She ended up at the vicarage, where Grace and Edward were heaving two valises into the trap. ‘Thank you for the message, Grace. I’m sorry you’re going, but glad too, if you know what I mean. It’s what you want.’
‘Yes, it is. I have my Home Nursing and Red Cross Certificates and am now a VAD. I need to be doing something to help, but I’m scared to death.’
Edward had his arm around his sister. ‘The men will be lucky to have her. I’ll fetch your shawl, Grace.’ He hurried inside. Grace came to Evie and hugged her, saying quietly, ‘I need to be near him. I need to know I can reach him if he is hurt and that I can bring him home safely to his family, and Simon to you, if need be. Poor Martin, poor all of them, Jack will be suffering at the loss of his marra. It’s not going to be a quick war, though we will probably win. But in the doing it will break all our hearts.’
Evie’s last call was to her mam. She helped her and Millie to hang out washing, while Mam agreed to help inasmuch as her duties as a wife and grandmother allowed. It was the same answer that Evie had received from many of the women. ‘We need a nursery for the children, someone to look after them while you all work. I’ll sort it out,’ Evie said, pegging up a sheet Millie handed her. There was a decent breeze. Millie was reluctant to join the growing bank of helpers. ‘The Hall has bad memor-ies for me,’ she complained, crossing her arms and looking petulant.
Evie ignored her longing to slap Millie, so normal was it. ‘Perhaps you’d like to help in the nursery, then you could have Tim with you.’
Tim was playing with a small wooden train that her da had made him, sitting on the path and making choo-choo noises. Her mother was pegging up Da’s trousers. Millie snapped, ‘I’m a trained cook, so the kitchen’s where I’ll be if I’m anywhere.’
Evie sighed, trained my Aunt Fanny, it was the extra food she was after, and the thought of having Millie back gave her a headache. But of course she could be shifted elsewhere once she arrived, if she arrived.
That afternoon the Home Nursing course and Red Cross First Aid course began, and Evie smothered a grin as Dr Nicholls brought the newly arrived Matron to visit the group, which included two aristocratic neighbours of Lady Veronica’s as well as a bevy of servants and villagers. Matron said, her bosom as large as a shelf, ‘I only want people who will work, not people to turn up at the end of the day to soothe a few brows and hold a few hands. You will be dealing with disgusting dressings, bedpans full of urine and excrement, men who swear and groan and smell and perhaps have maggots in their wounds.

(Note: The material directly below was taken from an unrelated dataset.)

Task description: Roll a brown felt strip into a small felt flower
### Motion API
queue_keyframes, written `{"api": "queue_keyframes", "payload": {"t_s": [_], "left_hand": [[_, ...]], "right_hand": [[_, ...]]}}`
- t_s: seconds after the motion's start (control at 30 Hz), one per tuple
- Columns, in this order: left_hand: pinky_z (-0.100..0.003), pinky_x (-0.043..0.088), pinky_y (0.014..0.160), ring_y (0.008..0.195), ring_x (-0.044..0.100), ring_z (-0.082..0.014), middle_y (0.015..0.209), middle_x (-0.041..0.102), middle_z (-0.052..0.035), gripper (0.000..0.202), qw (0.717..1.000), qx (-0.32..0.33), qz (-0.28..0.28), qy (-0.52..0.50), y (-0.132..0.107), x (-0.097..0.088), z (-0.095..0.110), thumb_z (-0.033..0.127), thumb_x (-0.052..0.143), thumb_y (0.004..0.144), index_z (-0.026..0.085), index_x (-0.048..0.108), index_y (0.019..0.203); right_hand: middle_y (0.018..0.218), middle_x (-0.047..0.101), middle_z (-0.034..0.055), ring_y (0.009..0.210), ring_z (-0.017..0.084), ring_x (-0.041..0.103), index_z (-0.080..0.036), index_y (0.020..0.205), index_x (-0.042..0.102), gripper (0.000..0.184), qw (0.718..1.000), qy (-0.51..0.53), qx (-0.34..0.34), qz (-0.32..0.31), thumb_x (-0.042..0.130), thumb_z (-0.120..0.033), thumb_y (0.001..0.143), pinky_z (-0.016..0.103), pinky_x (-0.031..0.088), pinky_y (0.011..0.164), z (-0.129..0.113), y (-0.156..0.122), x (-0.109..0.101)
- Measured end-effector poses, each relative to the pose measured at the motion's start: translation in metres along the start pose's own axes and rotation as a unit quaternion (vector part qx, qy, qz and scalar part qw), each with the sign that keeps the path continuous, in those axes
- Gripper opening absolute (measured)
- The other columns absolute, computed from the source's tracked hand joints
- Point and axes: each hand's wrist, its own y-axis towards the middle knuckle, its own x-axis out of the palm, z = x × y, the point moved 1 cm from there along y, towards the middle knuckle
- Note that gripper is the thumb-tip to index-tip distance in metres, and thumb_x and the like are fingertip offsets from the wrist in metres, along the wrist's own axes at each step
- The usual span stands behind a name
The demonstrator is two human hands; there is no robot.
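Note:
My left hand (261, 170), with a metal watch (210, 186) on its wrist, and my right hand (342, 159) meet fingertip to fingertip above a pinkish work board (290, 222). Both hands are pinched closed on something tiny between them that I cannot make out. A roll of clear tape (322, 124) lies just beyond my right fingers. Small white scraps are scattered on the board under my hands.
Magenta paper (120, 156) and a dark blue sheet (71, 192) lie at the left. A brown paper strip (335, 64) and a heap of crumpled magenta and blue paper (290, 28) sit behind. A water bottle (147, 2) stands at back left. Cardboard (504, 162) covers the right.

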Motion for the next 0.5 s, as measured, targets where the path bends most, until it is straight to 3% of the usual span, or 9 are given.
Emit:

If you are not prepared for that, do not remain, do not return.’
Lady Wendover returned for the next session, along with all the servants and villagers. The beds began to arrive, and workmen banged from morning to night. Phone calls came from Lady Brampton with a long list of produce requirements for their London home which Stan, the ancient head gardener, flung into hampers and delivered to the station, cursing at the extravagance.

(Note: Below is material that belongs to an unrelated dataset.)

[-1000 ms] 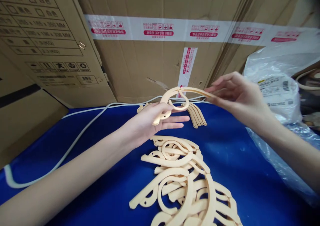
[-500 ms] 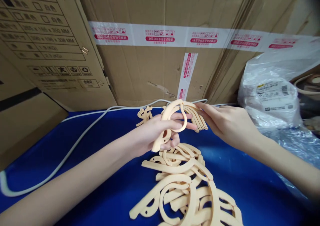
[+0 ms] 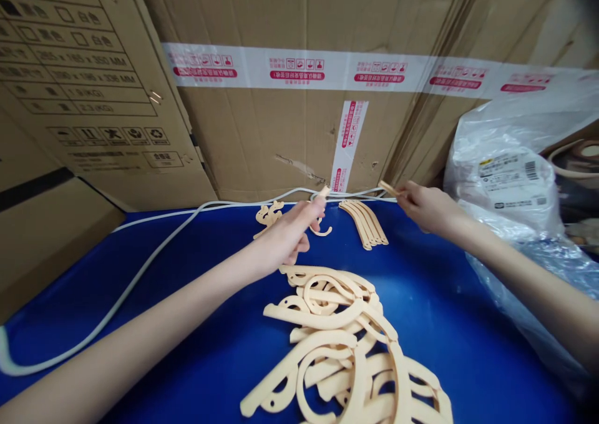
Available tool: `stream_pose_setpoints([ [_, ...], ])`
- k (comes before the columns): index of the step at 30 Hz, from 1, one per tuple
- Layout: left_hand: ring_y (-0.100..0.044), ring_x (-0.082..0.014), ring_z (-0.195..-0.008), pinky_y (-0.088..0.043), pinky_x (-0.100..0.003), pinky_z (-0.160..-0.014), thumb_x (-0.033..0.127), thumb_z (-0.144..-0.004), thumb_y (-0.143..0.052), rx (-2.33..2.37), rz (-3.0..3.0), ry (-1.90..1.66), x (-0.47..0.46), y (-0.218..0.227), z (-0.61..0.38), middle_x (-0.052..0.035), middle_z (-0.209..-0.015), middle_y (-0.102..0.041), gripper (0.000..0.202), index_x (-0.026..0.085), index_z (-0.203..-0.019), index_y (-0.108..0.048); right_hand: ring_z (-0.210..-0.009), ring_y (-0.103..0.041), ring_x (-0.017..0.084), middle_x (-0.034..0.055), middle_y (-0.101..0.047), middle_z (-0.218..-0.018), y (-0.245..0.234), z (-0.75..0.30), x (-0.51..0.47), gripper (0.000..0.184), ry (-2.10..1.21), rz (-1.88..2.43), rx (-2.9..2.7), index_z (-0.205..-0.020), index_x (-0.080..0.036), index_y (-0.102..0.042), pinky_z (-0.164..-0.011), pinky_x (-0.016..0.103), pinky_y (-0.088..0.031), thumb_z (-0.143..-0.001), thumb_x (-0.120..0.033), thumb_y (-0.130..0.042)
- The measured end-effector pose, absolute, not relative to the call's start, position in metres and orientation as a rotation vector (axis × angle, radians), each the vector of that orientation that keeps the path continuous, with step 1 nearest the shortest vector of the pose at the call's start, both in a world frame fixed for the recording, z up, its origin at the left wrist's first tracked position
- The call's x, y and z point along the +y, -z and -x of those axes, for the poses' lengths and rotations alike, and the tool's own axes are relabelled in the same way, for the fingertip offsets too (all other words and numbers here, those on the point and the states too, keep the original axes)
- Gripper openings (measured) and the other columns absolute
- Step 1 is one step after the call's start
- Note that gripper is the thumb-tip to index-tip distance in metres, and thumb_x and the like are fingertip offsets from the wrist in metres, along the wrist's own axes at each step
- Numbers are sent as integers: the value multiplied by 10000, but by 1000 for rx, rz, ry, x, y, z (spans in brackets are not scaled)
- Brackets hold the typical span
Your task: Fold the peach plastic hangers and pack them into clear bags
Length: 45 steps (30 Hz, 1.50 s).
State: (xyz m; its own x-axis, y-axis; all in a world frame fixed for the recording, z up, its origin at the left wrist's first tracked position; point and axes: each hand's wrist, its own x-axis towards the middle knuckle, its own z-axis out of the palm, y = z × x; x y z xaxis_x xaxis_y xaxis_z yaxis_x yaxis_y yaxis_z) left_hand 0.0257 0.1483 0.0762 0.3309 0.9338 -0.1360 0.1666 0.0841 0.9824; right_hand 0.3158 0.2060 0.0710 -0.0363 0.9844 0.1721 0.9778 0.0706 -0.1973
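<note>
Cream folding hangers lie in an overlapping heap on the blue surface in front of me. My left hand is above the far end of the heap, its fingers closed round a cream hanger piece whose tip sticks out past the thumb; most of it is hidden. A curved hook shows beside those fingers; I cannot tell whether it is held or lying there. Off to the right, my right hand pinches a slim hanger arm. Between the hands lies a fanned row of curved hanger arms.
Small cream pieces lie beyond my left forearm. A white cable runs along the left and back of the blue surface. Cardboard boxes wall off the back and left. A clear plastic bag stands at the right.
The hanger that both hands held has come apart. My right hand has moved right with an arm, and my left hand has turned and drawn slightly left with the other piece.
</note>
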Motion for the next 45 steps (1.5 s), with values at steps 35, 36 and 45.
stream_pose_setpoints([
  [35,-682,-224,-900,-546,-342,-807,502,-967,-442,830,-1340,-925,125,-102,-31,-106,-993,-693,405,136,-1016,-606,-774,-630,197,28,-690,-875,-107,-245,122,256,-830,1087,-2072,-932,-224,-662,-623,284,-485,-934,-469,-589],
  [36,-667,-222,-939,-526,-327,-831,482,-979,-420,877,-1414,-978,126,-103,-29,-102,-1017,-689,393,139,-1001,-611,-740,-617,191,27,-683,-843,-110,-249,124,267,-722,1109,-2088,-915,-224,-654,-598,280,-472,-942,-477,-572],
  [45,-407,-121,-516,-247,-262,-551,344,-987,-380,1177,-2403,-967,121,-115,-17,32,-593,-462,295,209,-727,-414,-745,-645,242,113,-711,-873,-112,-255,126,278,396,1155,-2262,-1027,-201,-648,-578,325,-423,-978,-320,-401],
])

By the end of September all those who had taken the courses had received their certificates. They now knew that of the 90,000 men who landed in France, one in every six had become casualties and the army ranks were dreadfully depleted, and the hospitals dreadfully full. According to a letter received from Grace it was becoming clear to the soldiers, and the nurses and doctors, that the technical development of modern weaponry had rendered the old methods of war obsolete, but had that knowledge reached the generals? At Easterleigh Hall the pace of preparation increased and sleep became a luxury. The staff also received leaflets with instructions for cooking invalid food.
‘Pap, just pap, bonny lass,’ Mrs Moore said, slamming about with pans and sieves. ‘They need fresh fruit and vegetables.’
Evie agreed, adding, ‘We’re not overcooking things either, because as you said we might just as well fling the goodness down the drain. We’ll just cook lightly. Keep the skin on potatoes, that sort of thing, as we did with Lady Margaret. We’ll need two stockpots, we’re going to be a factory down here and we need to feed them when they want feeding, not when the army says they must eat.’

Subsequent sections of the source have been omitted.